ABOUT THIS TASK: Please reproduce the data below exactly, from the first line through the line containing "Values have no", and leave every later line out.
-- DATA BELOW follows --
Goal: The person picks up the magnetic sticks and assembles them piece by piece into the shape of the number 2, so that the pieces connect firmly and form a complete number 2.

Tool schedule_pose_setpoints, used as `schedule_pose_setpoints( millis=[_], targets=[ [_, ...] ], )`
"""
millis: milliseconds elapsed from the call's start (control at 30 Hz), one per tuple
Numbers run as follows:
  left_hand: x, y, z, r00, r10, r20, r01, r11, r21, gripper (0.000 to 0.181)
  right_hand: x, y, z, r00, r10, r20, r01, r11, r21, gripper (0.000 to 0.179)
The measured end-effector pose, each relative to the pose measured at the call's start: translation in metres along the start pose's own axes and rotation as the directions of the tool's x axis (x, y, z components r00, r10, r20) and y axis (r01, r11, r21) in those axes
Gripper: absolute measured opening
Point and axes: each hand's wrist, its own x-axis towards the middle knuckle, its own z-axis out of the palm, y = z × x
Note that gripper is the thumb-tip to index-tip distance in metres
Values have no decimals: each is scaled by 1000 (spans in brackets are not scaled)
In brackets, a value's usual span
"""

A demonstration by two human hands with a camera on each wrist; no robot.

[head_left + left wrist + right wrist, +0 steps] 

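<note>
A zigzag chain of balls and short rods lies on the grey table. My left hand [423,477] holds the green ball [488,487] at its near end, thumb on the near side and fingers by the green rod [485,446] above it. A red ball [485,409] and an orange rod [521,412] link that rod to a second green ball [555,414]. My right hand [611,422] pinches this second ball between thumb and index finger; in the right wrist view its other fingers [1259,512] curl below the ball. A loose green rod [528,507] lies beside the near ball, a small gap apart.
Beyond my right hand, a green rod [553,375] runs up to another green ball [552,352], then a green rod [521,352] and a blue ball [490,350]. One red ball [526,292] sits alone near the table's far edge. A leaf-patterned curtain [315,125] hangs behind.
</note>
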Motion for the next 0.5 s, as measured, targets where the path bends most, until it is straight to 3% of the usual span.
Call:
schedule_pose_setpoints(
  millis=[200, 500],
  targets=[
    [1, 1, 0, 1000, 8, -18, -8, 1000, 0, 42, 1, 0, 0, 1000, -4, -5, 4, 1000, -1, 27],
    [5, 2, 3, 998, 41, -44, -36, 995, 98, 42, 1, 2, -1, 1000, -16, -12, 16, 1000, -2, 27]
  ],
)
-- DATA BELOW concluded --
EXERCISE RESULT:
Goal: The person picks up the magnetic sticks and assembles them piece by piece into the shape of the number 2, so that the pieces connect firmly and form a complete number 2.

Tool schedule_pose_setpoints, used as `schedule_pose_setpoints( millis=[_], targets=[ [_, ...] ], )`
"""
millis: milliseconds elapsed from the call's start (control at 30 Hz), one per tuple
Numbers run as follows:
  left_hand: x, y, z, r00, r10, r20, r01, r11, r21, gripper (0.000 to 0.181)
  right_hand: x, y, z, r00, r10, r20, r01, r11, r21, gripper (0.000 to 0.179)
The measured end-effector pose, each relative to the pose measured at the call's start: translation in metres along the start pose's own axes and rotation as the directions of the tool's x axis (x, y, z components r00, r10, r20) and y axis (r01, r11, r21) in those axes
Gripper: absolute measured opening
Point and axes: each hand's wrist, its own x-axis towards the middle knuckle, its own z-axis out of the palm, y = z × x
Note that gripper is the thumb-tip to index-tip distance in metres
Values have no decimals: each is scaled by 1000 (spans in brackets are not scaled)

No further response is required.